Line by line, repeat all the material exactly as it appears.

Segment Start: Available data

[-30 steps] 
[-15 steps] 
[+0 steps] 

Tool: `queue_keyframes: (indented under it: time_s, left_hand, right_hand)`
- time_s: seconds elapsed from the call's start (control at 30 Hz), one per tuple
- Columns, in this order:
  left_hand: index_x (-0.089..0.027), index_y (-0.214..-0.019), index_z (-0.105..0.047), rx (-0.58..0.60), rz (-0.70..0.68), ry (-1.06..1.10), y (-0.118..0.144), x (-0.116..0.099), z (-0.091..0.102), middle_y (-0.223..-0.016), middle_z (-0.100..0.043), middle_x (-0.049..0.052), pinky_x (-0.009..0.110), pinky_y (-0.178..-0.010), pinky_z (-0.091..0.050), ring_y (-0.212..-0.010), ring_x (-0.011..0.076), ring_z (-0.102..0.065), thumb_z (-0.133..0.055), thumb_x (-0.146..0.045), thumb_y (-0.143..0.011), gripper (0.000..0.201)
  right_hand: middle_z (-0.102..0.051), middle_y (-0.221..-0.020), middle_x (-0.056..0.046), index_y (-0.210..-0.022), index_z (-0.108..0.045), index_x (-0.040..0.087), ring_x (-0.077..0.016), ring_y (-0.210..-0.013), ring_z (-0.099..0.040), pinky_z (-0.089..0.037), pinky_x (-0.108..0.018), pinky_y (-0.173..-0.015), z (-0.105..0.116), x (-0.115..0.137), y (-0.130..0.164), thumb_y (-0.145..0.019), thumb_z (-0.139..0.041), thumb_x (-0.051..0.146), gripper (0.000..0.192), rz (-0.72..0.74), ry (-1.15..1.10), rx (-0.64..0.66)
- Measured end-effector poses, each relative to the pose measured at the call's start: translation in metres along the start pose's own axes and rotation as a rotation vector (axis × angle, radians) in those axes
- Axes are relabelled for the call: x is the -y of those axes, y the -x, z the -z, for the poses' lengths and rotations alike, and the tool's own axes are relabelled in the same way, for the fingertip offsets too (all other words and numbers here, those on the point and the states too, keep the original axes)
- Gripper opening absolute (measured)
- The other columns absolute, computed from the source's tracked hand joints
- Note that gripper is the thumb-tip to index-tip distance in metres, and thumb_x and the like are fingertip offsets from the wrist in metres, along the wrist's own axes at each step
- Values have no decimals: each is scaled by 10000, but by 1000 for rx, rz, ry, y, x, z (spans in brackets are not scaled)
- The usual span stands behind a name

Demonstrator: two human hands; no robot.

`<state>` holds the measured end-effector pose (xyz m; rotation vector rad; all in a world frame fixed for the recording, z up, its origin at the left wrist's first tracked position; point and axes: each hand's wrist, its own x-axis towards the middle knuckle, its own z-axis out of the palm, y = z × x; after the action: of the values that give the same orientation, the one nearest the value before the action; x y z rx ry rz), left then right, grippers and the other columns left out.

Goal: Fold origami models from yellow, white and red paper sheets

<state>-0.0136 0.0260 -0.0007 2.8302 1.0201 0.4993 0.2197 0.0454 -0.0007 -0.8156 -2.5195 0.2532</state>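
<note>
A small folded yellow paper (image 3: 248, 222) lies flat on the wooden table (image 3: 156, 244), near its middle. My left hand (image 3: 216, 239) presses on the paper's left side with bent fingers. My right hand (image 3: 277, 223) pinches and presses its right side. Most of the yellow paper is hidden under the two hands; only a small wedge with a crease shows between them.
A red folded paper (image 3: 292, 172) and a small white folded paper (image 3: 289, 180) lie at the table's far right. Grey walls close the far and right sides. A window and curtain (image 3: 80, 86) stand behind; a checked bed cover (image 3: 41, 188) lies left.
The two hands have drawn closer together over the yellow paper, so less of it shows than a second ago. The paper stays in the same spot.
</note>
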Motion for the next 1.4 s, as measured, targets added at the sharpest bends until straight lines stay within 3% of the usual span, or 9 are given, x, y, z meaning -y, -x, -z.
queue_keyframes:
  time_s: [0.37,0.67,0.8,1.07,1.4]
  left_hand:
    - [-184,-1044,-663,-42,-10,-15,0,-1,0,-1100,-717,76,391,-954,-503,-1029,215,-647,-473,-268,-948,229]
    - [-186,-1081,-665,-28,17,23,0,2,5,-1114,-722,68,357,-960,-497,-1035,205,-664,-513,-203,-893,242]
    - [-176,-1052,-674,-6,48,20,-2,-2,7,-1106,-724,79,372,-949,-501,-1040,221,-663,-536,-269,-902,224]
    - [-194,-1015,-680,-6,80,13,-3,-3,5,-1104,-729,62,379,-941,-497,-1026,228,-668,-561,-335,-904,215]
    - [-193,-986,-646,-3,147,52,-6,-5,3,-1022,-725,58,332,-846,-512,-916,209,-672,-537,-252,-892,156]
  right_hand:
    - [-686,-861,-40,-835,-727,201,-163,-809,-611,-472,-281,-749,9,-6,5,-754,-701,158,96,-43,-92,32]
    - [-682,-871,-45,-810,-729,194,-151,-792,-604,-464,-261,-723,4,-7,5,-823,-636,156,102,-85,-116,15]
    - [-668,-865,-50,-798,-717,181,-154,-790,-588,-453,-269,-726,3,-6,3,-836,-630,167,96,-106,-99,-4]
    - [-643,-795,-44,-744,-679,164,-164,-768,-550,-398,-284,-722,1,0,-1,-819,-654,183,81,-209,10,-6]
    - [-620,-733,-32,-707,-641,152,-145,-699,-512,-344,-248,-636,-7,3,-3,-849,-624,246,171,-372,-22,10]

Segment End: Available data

Written response.
[-30 steps] 
[-15 steps] 
[+0 steps] 

Tool: `queue_keyframes: (indented under it: time_s, left_hand, right_hand)`
- time_s: seconds elapsed from the call's start (control at 30 Hz), one per tuple
- Columns, in this order:
  left_hand: index_x (-0.089..0.027), index_y (-0.214..-0.019), index_z (-0.105..0.047), rx (-0.58..0.60), rz (-0.70..0.68), ry (-1.06..1.10), y (-0.118..0.144), x (-0.116..0.099), z (-0.091..0.102), middle_y (-0.223..-0.016), middle_z (-0.100..0.043), middle_x (-0.049..0.052), pinky_x (-0.009..0.110), pinky_y (-0.178..-0.010), pinky_z (-0.091..0.050), ring_y (-0.212..-0.010), ring_x (-0.011..0.076), ring_z (-0.102..0.065), thumb_z (-0.133..0.055), thumb_x (-0.146..0.045), thumb_y (-0.143..0.011), gripper (0.000..0.201)
  right_hand: middle_z (-0.102..0.051), middle_y (-0.221..-0.020), middle_x (-0.056..0.046), index_y (-0.210..-0.022), index_z (-0.108..0.045), index_x (-0.040..0.087), ring_x (-0.077..0.016), ring_y (-0.210..-0.013), ring_z (-0.099..0.040), pinky_z (-0.089..0.037), pinky_x (-0.108..0.018), pinky_y (-0.173..-0.015), z (-0.105..0.116), x (-0.115..0.137), y (-0.130..0.164), thumb_y (-0.145..0.019), thumb_z (-0.139..0.041), thumb_x (-0.051..0.146), gripper (0.000..0.192), rz (-0.72..0.74), ry (-1.15..1.10), rx (-0.64..0.66)
- Measured end-effector poses, each relative to the pose measured at the call's start: translation in metres along the start pose's own axes and rotation as a rotation vector (axis × angle, radians) in those axes
- Axes are relabelled for the call: x is the -y of those axes, y the -x, z the -z, for the poses' lengths and rotations alike, and the tool's own axes are relabelled in the same way, for the fingertip offsets too (all other words and numbers here, those on the point and the states too, keep the original axes)
- Gripper opening absolute (measured)
- The other columns absolute, computed from the source's tracked hand joints
- Note that gripper is the thumb-tip to index-tip distance in metres, and thumb_x and the like are fingertip offsets from the wrist in metres, along the wrist's own axes at each step
- Values have no decimals: each is scaled by 10000, but by 1000 for rx, rz, ry, y, x, z (spans in brackets are not scaled)
- The usual span stands behind a name

Demonstrator: two human hands; no robot.

`<state>` holds the measured end-effector pose (xyz m; rotation vector rad; all in a world frame fixed for the recording, z up, its origin at the left wrist's first tracked position; point and axes: each hand's wrist, its own x-axis towards the middle knuckle, its own z-axis out of the palm, y = z × x; after the action: of the values that give the same orientation, the one nearest the value before the action; x y z rx ry rz), left then right, grippers and the other columns left out.

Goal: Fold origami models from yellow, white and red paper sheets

<state>-0.0136 0.0260 -0.0007 2.8302 1.0201 0.4993 0.2197 0.0454 -0.0007 -0.8156 -2.5195 0.2532</state>
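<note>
A small folded yellow paper (image 3: 248, 222) lies flat on the wooden table (image 3: 156, 244), near its middle. My left hand (image 3: 216, 239) presses on the paper's left side with bent fingers. My right hand (image 3: 277, 223) pinches and presses its right side. Most of the yellow paper is hidden under the two hands; only a small wedge with a crease shows between them.
A red folded paper (image 3: 292, 172) and a small white folded paper (image 3: 289, 180) lie at the table's far right. Grey walls close the far and right sides. A window and curtain (image 3: 80, 86) stand behind; a checked bed cover (image 3: 41, 188) lies left.
The two hands have drawn closer together over the yellow paper, so less of it shows than a second ago. The paper stays in the same spot.
</note>
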Motion for the next 1.4 s, as measured, targets added at the sharpest bends until straight lines stay within 3% of the usual span, or 9 are given, x, y, z meaning -y, -x, -z.
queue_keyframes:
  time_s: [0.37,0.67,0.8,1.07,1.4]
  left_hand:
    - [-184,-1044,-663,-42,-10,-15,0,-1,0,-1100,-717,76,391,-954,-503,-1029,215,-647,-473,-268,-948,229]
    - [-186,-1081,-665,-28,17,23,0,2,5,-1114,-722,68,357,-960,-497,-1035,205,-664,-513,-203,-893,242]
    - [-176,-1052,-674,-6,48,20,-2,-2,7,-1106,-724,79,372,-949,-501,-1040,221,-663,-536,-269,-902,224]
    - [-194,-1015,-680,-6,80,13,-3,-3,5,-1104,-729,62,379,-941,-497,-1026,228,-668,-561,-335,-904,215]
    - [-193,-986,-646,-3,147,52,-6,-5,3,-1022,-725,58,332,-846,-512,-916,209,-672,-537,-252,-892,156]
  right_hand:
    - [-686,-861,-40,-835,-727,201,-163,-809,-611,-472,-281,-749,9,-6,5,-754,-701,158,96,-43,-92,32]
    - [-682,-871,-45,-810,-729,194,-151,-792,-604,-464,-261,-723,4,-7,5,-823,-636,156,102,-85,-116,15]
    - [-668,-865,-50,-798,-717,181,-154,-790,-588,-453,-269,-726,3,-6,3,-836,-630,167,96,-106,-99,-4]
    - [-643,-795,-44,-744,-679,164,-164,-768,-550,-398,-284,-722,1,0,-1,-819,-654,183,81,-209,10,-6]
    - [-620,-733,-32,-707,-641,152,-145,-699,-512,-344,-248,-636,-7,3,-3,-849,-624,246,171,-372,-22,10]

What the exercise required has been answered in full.